───── RECORDS PROVIDED
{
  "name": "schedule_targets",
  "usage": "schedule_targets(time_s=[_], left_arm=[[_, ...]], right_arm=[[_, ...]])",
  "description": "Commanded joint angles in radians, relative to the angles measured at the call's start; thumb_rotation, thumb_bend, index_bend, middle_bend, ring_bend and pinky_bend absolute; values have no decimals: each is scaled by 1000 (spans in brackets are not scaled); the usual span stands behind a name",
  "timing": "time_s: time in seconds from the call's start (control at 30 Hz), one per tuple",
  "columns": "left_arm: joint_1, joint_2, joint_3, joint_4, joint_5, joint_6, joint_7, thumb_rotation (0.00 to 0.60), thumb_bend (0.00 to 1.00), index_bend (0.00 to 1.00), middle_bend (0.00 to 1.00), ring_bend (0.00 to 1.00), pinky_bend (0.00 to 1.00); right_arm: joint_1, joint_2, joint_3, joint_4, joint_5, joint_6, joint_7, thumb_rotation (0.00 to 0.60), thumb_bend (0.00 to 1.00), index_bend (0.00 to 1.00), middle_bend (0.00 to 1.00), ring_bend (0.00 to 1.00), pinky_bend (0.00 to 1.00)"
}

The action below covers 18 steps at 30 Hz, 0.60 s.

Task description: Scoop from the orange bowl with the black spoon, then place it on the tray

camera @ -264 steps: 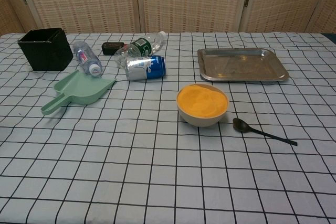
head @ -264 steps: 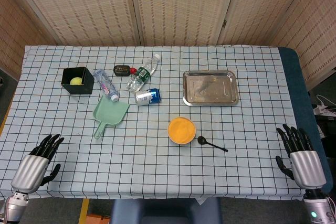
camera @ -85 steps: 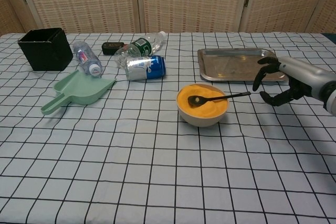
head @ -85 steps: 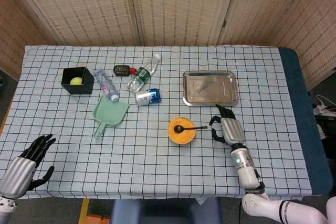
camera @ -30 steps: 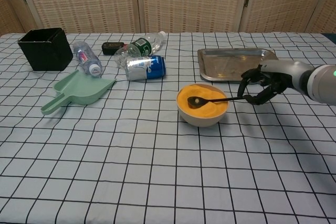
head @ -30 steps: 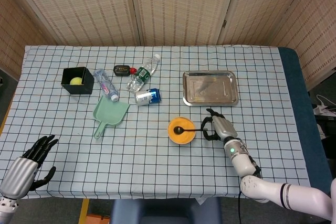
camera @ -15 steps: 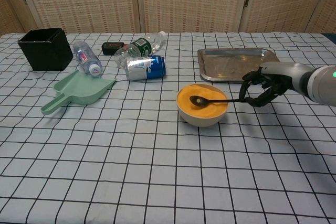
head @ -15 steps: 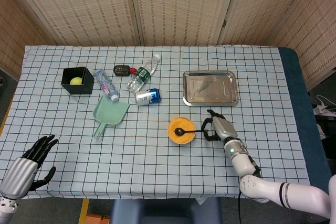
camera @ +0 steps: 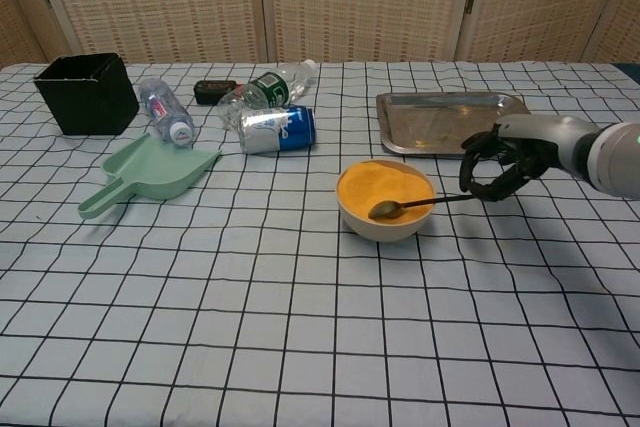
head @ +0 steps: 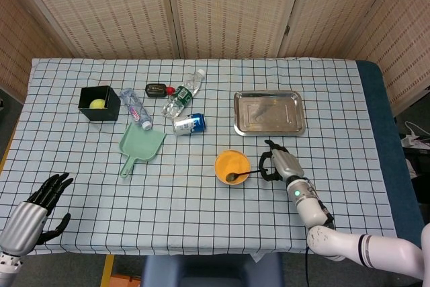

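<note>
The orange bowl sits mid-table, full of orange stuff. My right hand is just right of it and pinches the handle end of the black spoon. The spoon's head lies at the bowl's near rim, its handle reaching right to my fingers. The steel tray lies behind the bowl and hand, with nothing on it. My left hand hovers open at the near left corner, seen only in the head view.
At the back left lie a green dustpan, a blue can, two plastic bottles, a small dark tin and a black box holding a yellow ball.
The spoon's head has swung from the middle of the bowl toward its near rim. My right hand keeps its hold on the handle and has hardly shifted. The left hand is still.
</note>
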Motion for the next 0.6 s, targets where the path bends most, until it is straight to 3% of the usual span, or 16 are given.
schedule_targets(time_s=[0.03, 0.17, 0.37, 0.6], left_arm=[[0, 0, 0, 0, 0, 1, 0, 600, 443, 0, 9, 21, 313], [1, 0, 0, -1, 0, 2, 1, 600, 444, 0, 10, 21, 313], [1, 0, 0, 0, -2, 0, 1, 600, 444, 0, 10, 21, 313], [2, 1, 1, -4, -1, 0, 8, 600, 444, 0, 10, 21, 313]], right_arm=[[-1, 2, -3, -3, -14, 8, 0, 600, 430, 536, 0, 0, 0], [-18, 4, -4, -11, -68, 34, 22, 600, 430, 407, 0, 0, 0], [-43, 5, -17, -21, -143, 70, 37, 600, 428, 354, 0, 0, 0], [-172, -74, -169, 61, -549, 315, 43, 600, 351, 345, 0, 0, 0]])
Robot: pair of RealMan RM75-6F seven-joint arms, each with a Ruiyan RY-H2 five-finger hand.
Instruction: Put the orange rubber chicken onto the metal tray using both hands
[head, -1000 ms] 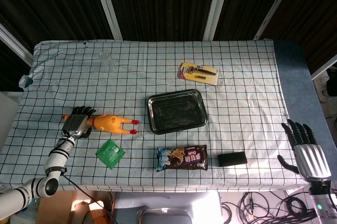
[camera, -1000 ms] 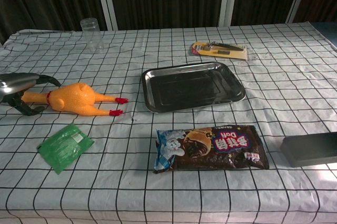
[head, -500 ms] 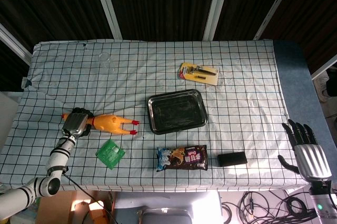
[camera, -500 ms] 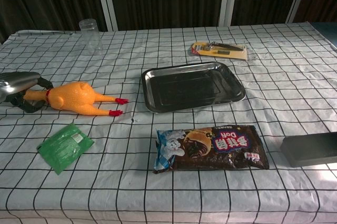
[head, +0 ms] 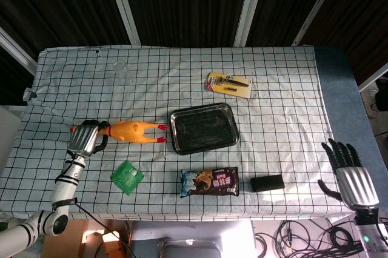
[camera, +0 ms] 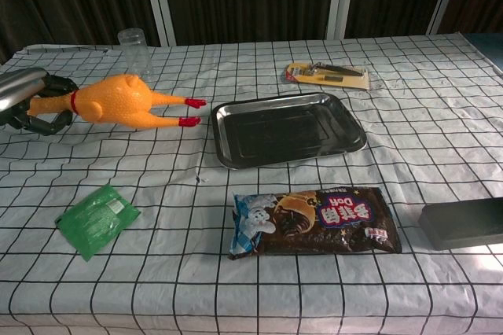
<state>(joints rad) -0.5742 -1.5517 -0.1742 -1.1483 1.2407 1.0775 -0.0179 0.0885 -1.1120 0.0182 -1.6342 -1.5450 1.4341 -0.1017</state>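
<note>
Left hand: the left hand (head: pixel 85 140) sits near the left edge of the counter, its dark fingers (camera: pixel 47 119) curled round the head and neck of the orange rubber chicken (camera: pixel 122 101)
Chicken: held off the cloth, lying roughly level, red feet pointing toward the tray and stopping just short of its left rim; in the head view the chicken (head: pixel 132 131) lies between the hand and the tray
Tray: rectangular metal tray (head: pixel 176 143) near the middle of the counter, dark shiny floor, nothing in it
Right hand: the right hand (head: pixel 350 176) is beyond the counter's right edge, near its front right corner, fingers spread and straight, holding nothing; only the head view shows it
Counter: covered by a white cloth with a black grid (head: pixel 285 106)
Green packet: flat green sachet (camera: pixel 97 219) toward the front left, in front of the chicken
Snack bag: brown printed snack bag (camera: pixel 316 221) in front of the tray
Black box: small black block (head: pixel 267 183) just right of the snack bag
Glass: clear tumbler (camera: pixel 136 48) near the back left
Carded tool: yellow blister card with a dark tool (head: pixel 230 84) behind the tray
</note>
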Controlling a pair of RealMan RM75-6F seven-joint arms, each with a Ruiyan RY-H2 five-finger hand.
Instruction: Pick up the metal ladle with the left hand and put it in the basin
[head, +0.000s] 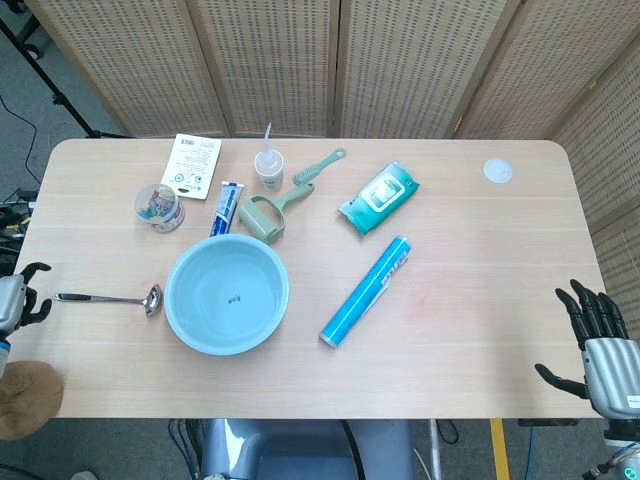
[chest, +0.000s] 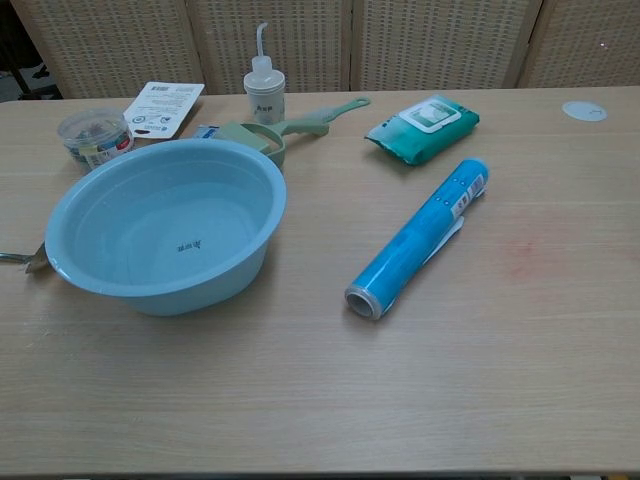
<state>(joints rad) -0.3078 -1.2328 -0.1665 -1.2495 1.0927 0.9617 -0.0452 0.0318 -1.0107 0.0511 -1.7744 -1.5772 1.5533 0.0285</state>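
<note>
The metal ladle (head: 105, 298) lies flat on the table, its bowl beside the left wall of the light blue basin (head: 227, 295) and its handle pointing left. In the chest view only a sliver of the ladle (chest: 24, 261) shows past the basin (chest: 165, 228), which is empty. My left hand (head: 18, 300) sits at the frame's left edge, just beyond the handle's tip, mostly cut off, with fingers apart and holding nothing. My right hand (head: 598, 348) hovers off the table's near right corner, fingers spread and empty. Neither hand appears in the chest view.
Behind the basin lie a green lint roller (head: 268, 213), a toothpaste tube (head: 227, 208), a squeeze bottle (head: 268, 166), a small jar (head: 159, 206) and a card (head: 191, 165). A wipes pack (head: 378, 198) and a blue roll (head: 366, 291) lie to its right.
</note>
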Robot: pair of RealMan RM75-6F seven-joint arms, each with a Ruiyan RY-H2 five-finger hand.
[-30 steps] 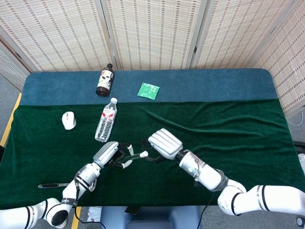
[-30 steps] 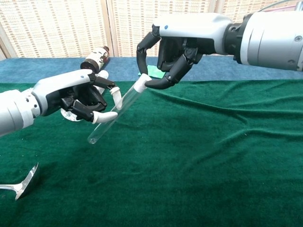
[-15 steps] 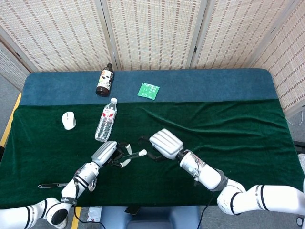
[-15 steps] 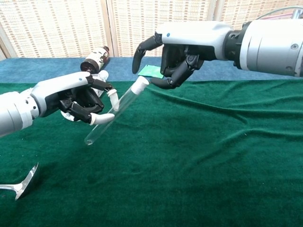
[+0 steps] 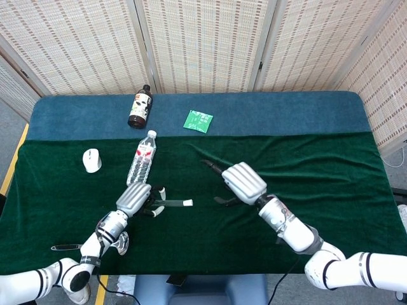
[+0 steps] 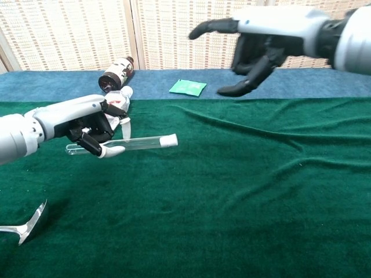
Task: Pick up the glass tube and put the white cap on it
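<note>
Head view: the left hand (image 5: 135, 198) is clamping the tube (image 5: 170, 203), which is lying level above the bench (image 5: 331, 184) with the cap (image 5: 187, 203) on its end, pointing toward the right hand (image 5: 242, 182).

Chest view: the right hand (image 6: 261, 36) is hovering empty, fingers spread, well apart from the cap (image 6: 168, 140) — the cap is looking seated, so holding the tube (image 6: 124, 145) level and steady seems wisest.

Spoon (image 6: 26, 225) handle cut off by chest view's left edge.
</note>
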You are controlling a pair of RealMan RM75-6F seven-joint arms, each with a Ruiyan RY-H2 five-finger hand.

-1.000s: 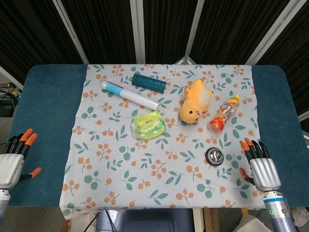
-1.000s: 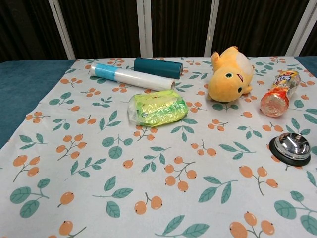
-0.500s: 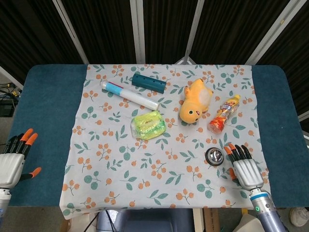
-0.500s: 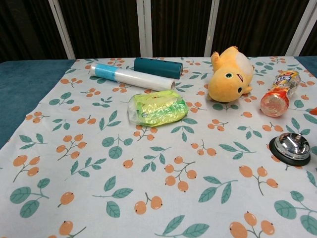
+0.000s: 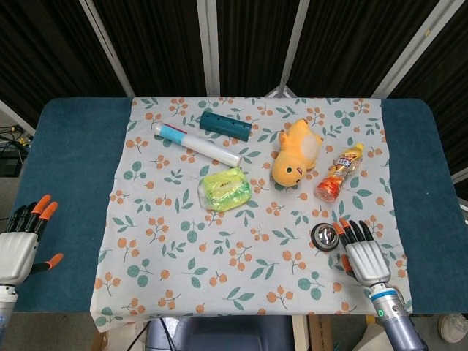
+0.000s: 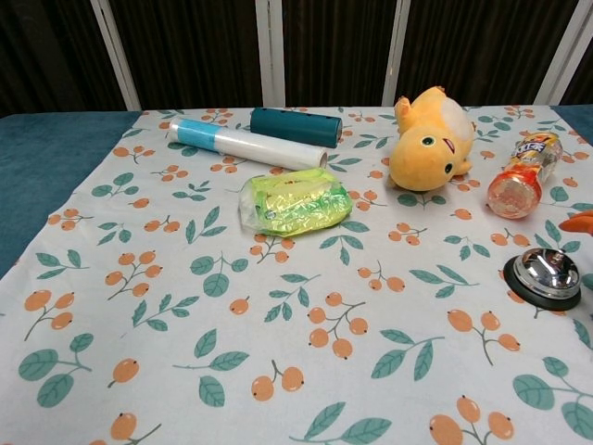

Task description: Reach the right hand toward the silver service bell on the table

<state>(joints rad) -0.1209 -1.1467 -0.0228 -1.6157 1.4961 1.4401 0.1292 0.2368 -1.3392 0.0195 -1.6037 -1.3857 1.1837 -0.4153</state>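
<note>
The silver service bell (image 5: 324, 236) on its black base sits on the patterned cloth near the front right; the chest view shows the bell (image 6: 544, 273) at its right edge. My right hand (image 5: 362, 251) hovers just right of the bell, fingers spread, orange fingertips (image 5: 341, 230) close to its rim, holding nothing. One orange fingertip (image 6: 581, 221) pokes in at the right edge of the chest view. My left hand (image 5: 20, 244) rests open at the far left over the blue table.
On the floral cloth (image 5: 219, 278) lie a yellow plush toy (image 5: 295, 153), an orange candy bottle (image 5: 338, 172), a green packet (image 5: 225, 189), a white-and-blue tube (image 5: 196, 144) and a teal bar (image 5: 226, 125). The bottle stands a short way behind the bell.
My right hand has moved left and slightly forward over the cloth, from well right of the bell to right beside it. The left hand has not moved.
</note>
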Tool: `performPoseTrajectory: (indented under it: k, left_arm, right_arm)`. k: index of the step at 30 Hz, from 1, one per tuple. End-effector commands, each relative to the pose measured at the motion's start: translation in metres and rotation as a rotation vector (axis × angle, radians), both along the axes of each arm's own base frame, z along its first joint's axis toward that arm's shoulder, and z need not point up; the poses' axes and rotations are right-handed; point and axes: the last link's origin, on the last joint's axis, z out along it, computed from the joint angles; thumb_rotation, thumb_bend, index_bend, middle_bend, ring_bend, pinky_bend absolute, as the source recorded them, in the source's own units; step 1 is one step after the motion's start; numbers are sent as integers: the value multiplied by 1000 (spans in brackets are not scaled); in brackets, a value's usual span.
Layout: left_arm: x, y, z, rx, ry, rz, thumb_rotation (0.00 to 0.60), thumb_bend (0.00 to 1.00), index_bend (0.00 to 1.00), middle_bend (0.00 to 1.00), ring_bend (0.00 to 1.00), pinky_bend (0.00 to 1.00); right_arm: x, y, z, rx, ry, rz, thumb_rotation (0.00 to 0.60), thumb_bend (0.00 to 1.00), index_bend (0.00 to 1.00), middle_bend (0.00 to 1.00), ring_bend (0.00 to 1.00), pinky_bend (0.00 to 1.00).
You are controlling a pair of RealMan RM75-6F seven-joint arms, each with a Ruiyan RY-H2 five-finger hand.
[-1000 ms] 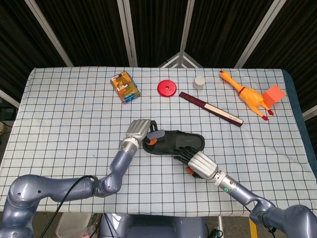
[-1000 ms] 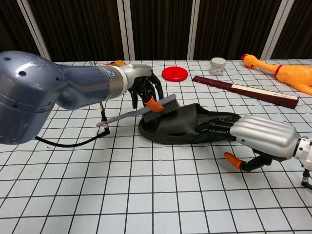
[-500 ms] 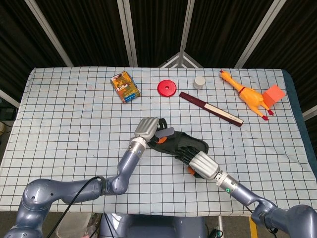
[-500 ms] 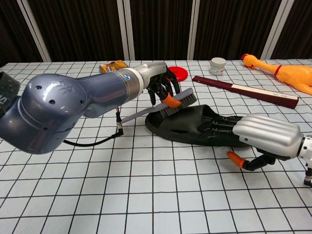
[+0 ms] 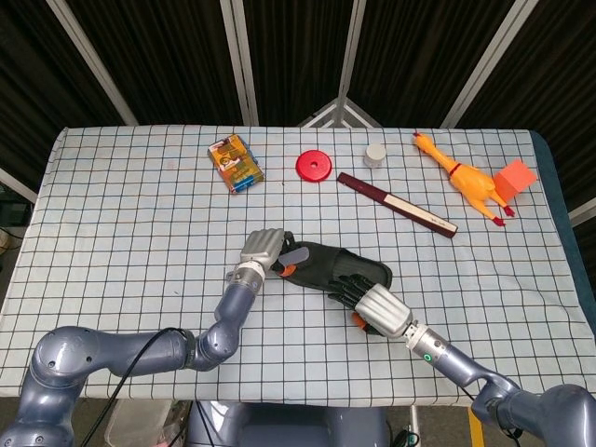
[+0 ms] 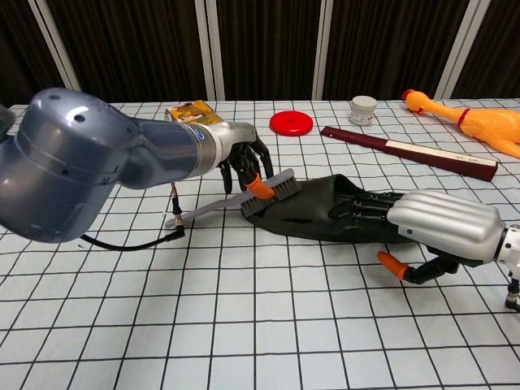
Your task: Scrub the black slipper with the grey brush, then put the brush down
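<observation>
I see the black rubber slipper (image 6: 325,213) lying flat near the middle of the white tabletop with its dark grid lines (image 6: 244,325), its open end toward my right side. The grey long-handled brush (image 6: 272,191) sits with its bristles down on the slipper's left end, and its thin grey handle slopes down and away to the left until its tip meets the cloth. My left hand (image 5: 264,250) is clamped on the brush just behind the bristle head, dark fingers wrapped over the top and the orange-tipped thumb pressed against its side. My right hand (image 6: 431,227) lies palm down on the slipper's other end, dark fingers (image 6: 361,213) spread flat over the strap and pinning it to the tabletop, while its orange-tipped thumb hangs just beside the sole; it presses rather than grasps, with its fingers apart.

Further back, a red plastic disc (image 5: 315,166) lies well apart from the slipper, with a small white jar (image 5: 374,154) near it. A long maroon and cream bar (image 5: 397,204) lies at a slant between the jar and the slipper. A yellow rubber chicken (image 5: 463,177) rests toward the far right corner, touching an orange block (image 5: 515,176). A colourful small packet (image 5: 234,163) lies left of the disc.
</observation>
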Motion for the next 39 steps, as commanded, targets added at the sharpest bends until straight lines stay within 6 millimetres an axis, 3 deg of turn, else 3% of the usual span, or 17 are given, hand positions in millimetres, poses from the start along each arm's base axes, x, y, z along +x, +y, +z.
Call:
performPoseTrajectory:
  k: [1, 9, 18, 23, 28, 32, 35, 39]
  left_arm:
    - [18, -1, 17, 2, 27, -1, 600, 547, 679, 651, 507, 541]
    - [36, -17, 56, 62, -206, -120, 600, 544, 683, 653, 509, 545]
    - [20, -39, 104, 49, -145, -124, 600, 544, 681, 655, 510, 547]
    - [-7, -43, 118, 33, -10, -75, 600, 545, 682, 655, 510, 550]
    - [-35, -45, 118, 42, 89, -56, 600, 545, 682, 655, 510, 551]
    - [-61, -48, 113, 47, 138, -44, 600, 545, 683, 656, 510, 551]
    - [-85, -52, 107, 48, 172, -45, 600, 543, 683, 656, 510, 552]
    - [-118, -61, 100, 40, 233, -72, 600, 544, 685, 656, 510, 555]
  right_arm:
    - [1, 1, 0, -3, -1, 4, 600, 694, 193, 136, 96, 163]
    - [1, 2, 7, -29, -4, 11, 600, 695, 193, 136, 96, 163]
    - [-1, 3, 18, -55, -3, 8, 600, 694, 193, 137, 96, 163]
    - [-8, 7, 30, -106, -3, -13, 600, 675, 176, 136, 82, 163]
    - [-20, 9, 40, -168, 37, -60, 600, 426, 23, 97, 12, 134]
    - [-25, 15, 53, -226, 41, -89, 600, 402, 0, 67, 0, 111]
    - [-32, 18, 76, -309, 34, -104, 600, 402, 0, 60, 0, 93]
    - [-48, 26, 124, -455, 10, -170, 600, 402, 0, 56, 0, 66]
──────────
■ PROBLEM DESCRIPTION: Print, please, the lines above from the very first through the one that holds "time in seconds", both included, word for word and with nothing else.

■ SOLUTION TO THIS EXERCISE:
{
  "name": "schedule_targets",
  "usage": "schedule_targets(time_s=[_], left_arm=[[_, ...]], right_arm=[[_, ...]])",
  "description": "Commanded joint angles in radians, relative to the angles measured at the call's start; thumb_rotation, thumb_bend, index_bend, middle_bend, ring_bend and pinky_bend absolute; values have no decimals: each is scaled by 1000 (spans in brackets are not scaled); the usual span stands behind a name",
  "timing": "time_s: time in seconds from the call's start (control at 30 Hz), one per tuple",

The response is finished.